> Directions for this task: The response should consist of the records, reproduced exactly.

> Dataset:
══════

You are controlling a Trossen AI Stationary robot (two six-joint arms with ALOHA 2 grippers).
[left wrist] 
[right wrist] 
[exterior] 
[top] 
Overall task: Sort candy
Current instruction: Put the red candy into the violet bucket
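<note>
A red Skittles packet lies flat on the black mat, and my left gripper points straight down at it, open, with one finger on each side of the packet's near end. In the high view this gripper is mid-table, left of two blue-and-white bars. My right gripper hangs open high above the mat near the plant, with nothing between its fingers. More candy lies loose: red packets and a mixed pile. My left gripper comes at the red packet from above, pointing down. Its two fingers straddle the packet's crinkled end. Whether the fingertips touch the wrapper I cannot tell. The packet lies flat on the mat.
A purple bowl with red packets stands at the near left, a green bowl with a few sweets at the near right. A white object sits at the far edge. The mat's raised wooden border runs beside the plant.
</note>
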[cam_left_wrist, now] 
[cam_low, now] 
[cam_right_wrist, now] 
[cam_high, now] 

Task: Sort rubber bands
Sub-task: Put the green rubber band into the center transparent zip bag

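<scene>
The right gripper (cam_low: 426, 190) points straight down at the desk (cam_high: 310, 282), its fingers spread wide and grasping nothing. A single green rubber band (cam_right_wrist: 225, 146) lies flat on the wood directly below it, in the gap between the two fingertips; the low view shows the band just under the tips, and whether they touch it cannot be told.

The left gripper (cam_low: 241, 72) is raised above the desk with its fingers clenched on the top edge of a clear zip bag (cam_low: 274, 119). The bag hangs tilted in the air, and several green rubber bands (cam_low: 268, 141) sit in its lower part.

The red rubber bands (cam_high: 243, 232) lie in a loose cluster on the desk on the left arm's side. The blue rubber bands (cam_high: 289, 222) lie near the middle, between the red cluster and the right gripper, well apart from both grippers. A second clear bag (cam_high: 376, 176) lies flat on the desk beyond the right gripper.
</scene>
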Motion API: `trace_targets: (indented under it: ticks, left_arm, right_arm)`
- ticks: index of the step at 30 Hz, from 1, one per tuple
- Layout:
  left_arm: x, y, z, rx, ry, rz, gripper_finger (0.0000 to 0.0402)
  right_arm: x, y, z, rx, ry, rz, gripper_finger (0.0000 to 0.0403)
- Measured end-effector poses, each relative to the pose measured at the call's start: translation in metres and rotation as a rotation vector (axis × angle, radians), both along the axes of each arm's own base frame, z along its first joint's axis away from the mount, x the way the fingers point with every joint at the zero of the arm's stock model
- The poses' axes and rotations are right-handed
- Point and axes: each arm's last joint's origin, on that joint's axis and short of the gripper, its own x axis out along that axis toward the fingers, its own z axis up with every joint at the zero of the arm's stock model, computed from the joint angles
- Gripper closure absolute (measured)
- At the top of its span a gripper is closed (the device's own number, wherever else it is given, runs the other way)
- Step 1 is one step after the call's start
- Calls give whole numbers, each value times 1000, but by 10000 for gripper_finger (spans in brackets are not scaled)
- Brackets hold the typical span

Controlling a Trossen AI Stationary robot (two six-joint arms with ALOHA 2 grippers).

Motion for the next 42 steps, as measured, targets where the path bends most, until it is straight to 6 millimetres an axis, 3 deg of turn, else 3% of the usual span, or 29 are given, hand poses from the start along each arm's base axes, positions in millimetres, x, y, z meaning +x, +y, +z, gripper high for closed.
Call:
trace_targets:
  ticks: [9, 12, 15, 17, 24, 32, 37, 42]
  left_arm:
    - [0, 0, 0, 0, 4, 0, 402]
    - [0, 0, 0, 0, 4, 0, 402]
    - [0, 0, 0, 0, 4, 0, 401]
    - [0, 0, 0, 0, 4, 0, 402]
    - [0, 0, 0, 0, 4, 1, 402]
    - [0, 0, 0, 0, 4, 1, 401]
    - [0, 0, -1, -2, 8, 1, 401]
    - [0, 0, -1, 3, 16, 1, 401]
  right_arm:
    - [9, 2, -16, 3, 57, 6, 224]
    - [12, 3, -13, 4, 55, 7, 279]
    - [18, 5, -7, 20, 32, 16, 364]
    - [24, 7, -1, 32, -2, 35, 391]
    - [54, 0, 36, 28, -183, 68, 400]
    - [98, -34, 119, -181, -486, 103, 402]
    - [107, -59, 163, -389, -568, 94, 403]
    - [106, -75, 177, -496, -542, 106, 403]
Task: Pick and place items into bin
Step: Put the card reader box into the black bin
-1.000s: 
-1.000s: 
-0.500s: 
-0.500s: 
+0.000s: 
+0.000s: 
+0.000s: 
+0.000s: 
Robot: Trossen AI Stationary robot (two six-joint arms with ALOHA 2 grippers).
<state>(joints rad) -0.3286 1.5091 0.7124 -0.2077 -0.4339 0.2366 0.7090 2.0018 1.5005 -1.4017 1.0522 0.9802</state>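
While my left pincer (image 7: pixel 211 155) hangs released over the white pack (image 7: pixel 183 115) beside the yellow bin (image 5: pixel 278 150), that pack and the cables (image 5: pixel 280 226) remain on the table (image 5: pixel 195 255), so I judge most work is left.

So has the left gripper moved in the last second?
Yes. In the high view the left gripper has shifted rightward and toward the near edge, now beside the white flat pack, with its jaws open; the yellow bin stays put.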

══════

> Result:
You are controlling a Trossen AI Stationary robot (two six-joint arms with ALOHA 2 grippers).
[left wrist] 
[right wrist] 
[exterior] 
[top] 
Overall task: Sort candy
Current instruction: Put the red candy into the violet bucket
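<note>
A red Skittles packet lies flat on the black mat, and my left gripper points straight down at it, open, with one finger on each side of the packet's near end. In the high view this gripper is mid-table, left of two blue-and-white bars. My right gripper hangs open high above the mat near the plant, with nothing between its fingers. More candy lies loose: red packets and a mixed pile. My left gripper comes at the red packet from above, pointing down. Its two fingers straddle the packet's crinkled end. Whether the fingertips touch the wrapper I cannot tell. The packet lies flat on the mat.
A purple bowl with red packets stands at the near left, a green bowl with a few sweets at the near right. A white object sits at the far edge. The mat's raised wooden border runs beside the plant.
</note>
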[cam_left_wrist, now] 
[cam_low, now] 
[cam_right_wrist, now] 
[cam_high, now] 

Task: Sort rubber bands
Sub-task: Put the green rubber band into the center transparent zip bag

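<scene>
The right gripper (cam_low: 426, 190) points straight down at the desk (cam_high: 310, 282), its fingers spread wide and grasping nothing. A single green rubber band (cam_right_wrist: 225, 146) lies flat on the wood directly below it, in the gap between the two fingertips; the low view shows the band just under the tips, and whether they touch it cannot be told.

The left gripper (cam_low: 241, 72) is raised above the desk with its fingers clenched on the top edge of a clear zip bag (cam_low: 274, 119). The bag hangs tilted in the air, and several green rubber bands (cam_low: 268, 141) sit in its lower part.

The red rubber bands (cam_high: 243, 232) lie in a loose cluster on the desk on the left arm's side. The blue rubber bands (cam_high: 289, 222) lie near the middle, between the red cluster and the right gripper, well apart from both grippers. A second clear bag (cam_high: 376, 176) lies flat on the desk beyond the right gripper.
</scene>
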Motion API: `trace_targets: (indented under it: ticks, left_arm, right_arm)`
- ticks: index of the step at 30 Hz, from 1, one per tuple
- Layout:
  left_arm: x, y, z, rx, ry, rz, gripper_finger (0.0000 to 0.0402)
  right_arm: x, y, z, rx, ry, rz, gripper_finger (0.0000 to 0.0403)
- Measured end-effector poses, each relative to the pose measured at the call's start: translation in metres and rotation as a rotation vector (axis × angle, radians), both along the axes of each arm's own base frame, z along its first joint's axis away from the mount, x the way the fingers point with every joint at the zero of the arm's stock model
- The poses' axes and rotations are right-handed
- Point and axes: each arm's last joint's origin, on that joint's axis and short of the gripper, its own x axis out along that axis toward the fingers, its own z axis up with every joint at the zero of the arm's stock model, computed from the joint angles
- Gripper closure absolute (measured)
- At the top of its span a gripper is closed (the device's own number, wherever else it is given, runs the other way)
- Step 1 is one step after the call's start
- Calls give whole numbers, each value times 1000, but by 10000 for gripper_finger (spans in brackets are not scaled)
- Brackets hold the typical span

Controlling a Trossen AI Stationary robot (two six-joint arms with ALOHA 2 grippers).

Motion for the next 42 steps, as measured, targets where the path bends most, until it is straight to 6 millimetres an axis, 3 deg of turn, else 3% of the usual span, or 29 are given, hand poses from the start along each arm's base axes, positions in millimetres, x, y, z meaning +x, +y, +z, gripper high for closed.
Call:
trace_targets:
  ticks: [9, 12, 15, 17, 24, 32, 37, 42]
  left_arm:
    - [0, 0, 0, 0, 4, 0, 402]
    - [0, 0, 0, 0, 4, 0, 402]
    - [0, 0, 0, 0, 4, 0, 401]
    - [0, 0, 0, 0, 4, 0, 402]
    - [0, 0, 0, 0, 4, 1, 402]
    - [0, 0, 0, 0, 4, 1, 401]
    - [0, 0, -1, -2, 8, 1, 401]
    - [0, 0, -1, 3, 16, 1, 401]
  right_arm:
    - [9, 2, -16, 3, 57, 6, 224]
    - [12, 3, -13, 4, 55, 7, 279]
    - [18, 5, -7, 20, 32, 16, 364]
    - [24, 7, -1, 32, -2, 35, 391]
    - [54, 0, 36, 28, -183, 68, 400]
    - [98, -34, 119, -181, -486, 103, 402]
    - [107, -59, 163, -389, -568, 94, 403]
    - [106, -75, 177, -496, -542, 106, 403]
Task: Pick and place items into bin
Step: Put the card reader box into the black bin
-1.000s: 
-1.000s: 
-0.500s: 
-0.500s: 
+0.000s: 
+0.000s: 
+0.000s: 
+0.000s: 
Robot: Trossen AI Stationary robot (two six-joint arms with ALOHA 2 grippers).
<state>(joints rad) -0.3286 1.5091 0.7124 -0.2077 -0.4339 0.2366 0.7090 2.0018 1.5005 -1.4017 1.0522 0.9802</state>
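While my left pincer (image 7: pixel 211 155) hangs released over the white pack (image 7: pixel 183 115) beside the yellow bin (image 5: pixel 278 150), that pack and the cables (image 5: pixel 280 226) remain on the table (image 5: pixel 195 255), so I judge most work is left.

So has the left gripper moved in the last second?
Yes. In the high view the left gripper has shifted rightward and toward the near edge, now beside the white flat pack, with its jaws open; the yellow bin stays put.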

The given output is the complete response.